> **WORK INSTRUCTIONS**
From the entries below, output the line with "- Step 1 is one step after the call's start" and each following line up to and including the line with "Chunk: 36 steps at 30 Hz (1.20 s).", exactly as written.

(Stored records)
- Opening Delimiter -
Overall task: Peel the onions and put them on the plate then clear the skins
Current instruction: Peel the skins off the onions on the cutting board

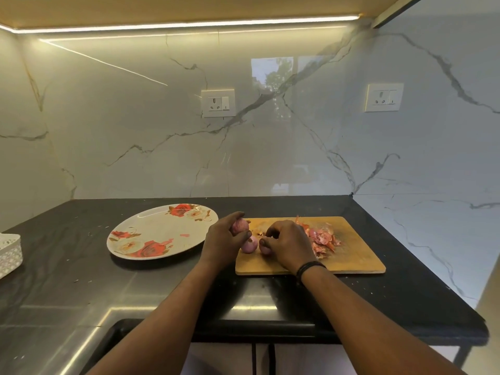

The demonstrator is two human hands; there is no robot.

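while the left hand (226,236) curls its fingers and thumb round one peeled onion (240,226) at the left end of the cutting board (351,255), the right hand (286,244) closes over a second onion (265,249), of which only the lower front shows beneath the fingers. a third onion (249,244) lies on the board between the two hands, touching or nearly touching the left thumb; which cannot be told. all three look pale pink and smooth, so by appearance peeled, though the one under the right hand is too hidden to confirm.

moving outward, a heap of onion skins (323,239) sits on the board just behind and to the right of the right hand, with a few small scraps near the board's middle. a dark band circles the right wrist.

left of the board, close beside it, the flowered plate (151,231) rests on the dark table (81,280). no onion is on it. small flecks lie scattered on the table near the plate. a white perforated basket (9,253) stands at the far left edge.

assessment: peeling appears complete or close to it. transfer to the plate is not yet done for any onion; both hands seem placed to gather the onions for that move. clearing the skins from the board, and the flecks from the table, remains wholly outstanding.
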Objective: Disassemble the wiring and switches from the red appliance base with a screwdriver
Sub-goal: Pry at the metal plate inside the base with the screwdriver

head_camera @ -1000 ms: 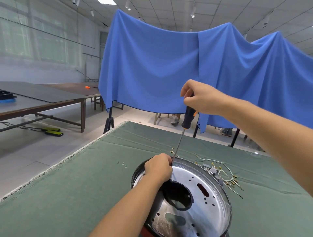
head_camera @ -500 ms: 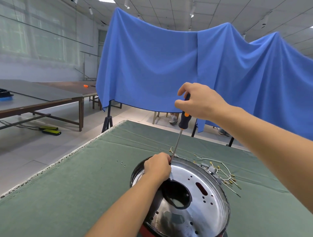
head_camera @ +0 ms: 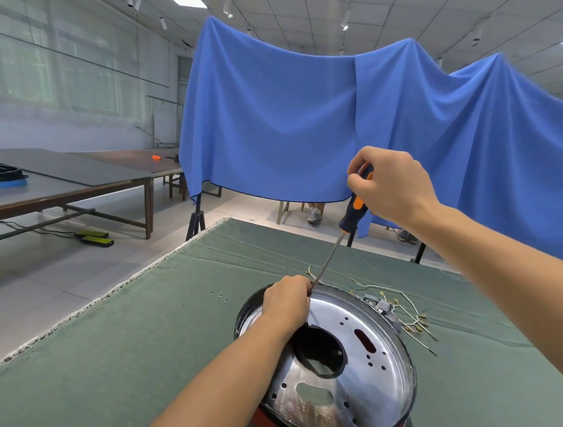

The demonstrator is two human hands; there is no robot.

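Screwdriver (head_camera: 350, 218) slants from the gripping right hand (head_camera: 388, 186) down to the left hand (head_camera: 286, 301), which clutches the appliance base (head_camera: 350, 359) rim (wiring (head_camera: 408, 317) lies rightward).

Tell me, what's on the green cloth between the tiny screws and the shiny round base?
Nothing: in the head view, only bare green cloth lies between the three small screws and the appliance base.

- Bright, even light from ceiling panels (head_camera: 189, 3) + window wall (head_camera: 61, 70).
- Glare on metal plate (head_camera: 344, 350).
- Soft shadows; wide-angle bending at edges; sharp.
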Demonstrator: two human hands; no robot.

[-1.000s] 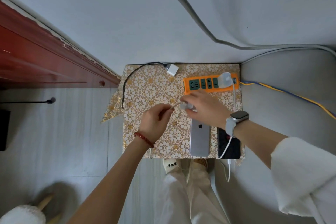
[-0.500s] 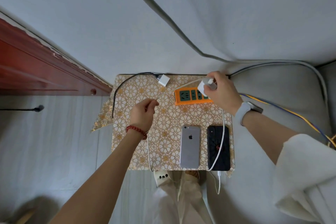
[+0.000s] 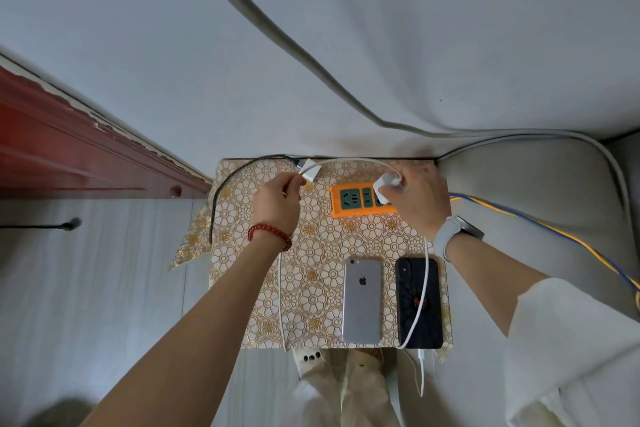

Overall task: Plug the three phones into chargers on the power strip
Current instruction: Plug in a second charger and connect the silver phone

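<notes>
The orange plastic power strip with dark green sockets (image 3: pixel 356 200) lay flat at the far right of the small table covered in a gold-and-white flower-patterned cloth (image 3: pixel 322 246), its right end hidden under the right hand (image 3: pixel 417 199). That hand's fingers were curled around a white block-shaped charger plug (image 3: pixel 385 188), which sat against the strip's upper face over the sockets towards its right; whether its prongs were in could not be told. A thin white cable (image 3: pixel 349 161) arched from the plug leftwards to the left hand (image 3: pixel 277 203), whose thumb and fingers pinched it close together, and the cable dropped below that wrist to the table's near edge. Just beyond the left fingertips lay a second small white charger cube (image 3: pixel 309 173) joined to a black braided cord (image 3: pixel 225 191) that curved down the table's left side. Near the front edge two phones rested face down side by side: a silver smartphone with an apple logo (image 3: pixel 362 300) on the left and a black smartphone (image 3: pixel 418 302) on the right, with another white cable (image 3: pixel 420 291) running across the black one and hanging off the near edge. The left wrist wore a red beaded bracelet (image 3: pixel 268 230), the right a watch on a white band (image 3: pixel 453 234).
</notes>
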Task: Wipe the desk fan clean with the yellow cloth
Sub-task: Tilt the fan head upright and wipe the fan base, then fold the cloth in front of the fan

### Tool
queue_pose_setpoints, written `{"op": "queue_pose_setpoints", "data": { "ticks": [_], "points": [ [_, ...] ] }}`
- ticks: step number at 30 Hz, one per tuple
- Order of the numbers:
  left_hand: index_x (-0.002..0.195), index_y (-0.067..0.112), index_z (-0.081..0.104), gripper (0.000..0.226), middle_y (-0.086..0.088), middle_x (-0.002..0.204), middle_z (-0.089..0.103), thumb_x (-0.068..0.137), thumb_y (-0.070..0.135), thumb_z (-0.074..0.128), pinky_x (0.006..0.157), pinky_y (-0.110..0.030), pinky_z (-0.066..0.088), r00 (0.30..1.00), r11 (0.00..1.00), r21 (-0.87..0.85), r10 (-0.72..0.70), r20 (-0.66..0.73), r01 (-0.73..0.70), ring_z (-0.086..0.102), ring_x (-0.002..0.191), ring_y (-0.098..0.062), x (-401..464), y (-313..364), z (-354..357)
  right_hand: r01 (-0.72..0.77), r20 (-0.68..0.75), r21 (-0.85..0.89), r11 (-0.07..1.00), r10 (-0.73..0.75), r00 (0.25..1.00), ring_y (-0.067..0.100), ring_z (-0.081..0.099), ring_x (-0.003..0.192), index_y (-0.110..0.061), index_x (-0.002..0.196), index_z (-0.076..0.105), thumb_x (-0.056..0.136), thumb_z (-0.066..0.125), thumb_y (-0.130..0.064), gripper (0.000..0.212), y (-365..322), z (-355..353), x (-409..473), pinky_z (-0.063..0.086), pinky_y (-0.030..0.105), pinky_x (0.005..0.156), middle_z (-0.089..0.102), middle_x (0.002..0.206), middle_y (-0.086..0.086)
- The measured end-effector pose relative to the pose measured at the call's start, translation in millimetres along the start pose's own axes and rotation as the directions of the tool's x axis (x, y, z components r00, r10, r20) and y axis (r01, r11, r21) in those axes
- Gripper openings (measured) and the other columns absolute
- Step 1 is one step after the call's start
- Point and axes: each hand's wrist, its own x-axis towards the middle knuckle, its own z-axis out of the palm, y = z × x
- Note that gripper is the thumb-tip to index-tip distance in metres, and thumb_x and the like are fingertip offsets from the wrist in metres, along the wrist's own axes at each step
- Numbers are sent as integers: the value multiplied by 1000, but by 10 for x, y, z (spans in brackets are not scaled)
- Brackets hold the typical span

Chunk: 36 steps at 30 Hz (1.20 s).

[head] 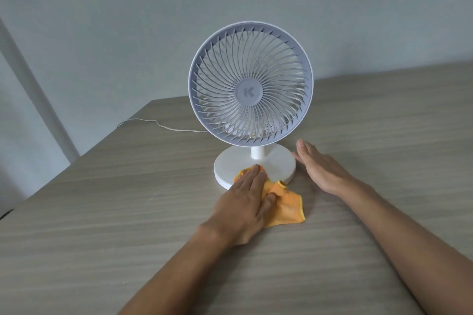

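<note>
A white desk fan (250,84) with a round grille stands upright on its disc base (276,166) on the wooden desk. My left hand (245,202) lies flat on the yellow cloth (286,208), pressing its front part onto the near left of the base; the rest of the cloth trails onto the desk. My right hand (320,166) rests open on the desk with its fingertips against the right edge of the base.
The wooden desk (128,225) runs to a left edge and a far left corner. A thin white cable (163,126) leads from behind the fan to the desk's left edge. A grey wall stands behind.
</note>
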Motion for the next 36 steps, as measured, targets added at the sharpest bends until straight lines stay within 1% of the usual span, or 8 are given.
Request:
{"op": "queue_pose_setpoints", "data": {
  "ticks": [4, 9, 19, 25, 28, 31, 33, 36],
  "points": [
    [152, 14, 14, 65, -3, 162, 9, 98, 50, 24, 119, -22, 1, 997, 998, -10, -62, -38, 62, 3, 148, -11, -140, -150, 14, 71, 44, -40, 997, -69, 997, 20, 30, 149, -25, 158, 9, 80, 28, -86, 101, -47, 50, -125, 24, 40, 118, 35, 159, -11],
    [150, 17, 22, 63, -2, 161, 14, 97, 51, 28, 120, -26, 6, 988, 991, -53, -125, -92, 120, 6, 149, -14, -155, -325, 31, 166, 51, -153, 974, -160, 986, 20, 38, 144, -42, 153, 20, 69, 56, -85, 101, 16, 110, -168, 34, 36, 115, 44, 154, -6],
    [149, 15, 26, 78, -6, 159, 22, 86, 59, 11, 121, -28, 8, 988, 997, -14, -72, -137, 71, 9, 148, -16, -44, -321, 108, 231, 63, -206, 951, -223, 973, 17, 44, 138, -41, 148, 36, 77, 69, -64, 81, 124, 54, 38, 37, 28, 106, 45, 153, -5],
    [146, 19, 32, 61, -3, 157, 25, 95, 51, 40, 116, -23, 12, 983, 995, -29, -97, -155, 93, 18, 146, -18, -39, -281, 59, 232, 54, -182, 956, -225, 973, 14, 43, 139, -40, 147, 39, 77, 72, -61, 81, 127, 46, 27, 36, 27, 109, 46, 152, -9],
    [136, 26, 46, 58, 3, 145, 42, 88, 57, 50, 108, -28, 31, 972, 991, -63, -129, -199, 119, 36, 134, -18, -59, -292, 8, 278, -76, -236, 931, -303, 950, 9, 57, 124, -34, 131, 58, 74, 74, -61, 65, 46, 56, -98, 42, 26, 103, 65, 130, -9],
    [117, 31, 57, 50, 6, 115, 52, 79, 63, 57, 92, -32, 45, 955, 986, -73, -162, -248, 148, 51, 109, -15, -76, -272, -65, 398, -129, -226, 889, -432, 892, -2, 67, 79, -29, 89, 70, 71, 70, -68, 43, -184, 79, -297, 53, 23, 80, 74, 81, -11],
    [103, 32, 62, 43, 8, 96, 51, 73, 63, 60, 80, -32, 49, 955, 981, -109, -181, -235, 160, 57, 92, -15, -106, -266, -156, 411, 36, -201, 889, -413, 910, -3, 64, 66, -29, 84, 71, 65, 73, -71, 45, -348, 115, -440, 52, 17, 67, 71, 71, -10],
    [78, 28, 64, 40, 8, 76, 58, 62, 63, 53, 69, -33, 50, 980, 984, -130, -142, -137, 125, 61, 76, -13, -185, -323, -307, 451, 249, -219, 865, -398, 883, -4, 59, 56, -32, 78, 68, 64, 86, -52, 30, -467, 241, -571, 41, 9, 54, 65, 61, -16]
  ]
}}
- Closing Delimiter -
> **RESULT OF THIS EXERCISE**
- Step 1 is one step after the call's start
- Point and axes: each hand's wrist, its own x-axis towards the middle knuckle, its own z-axis out of the palm, y = z × x
- Note that gripper is the thumb-tip to index-tip distance in metres, and thumb_x and the like are fingertip offsets from the wrist in metres, along the wrist's own axes at each step
- Numbers are sent as integers: the value multiplied by 1000, but by 10 for x, y, z (spans in brackets are not scaled)
- Brackets hold the typical span

Chunk: 36 steps at 30 Hz (1.20 s).

None of the exercise remains to be done.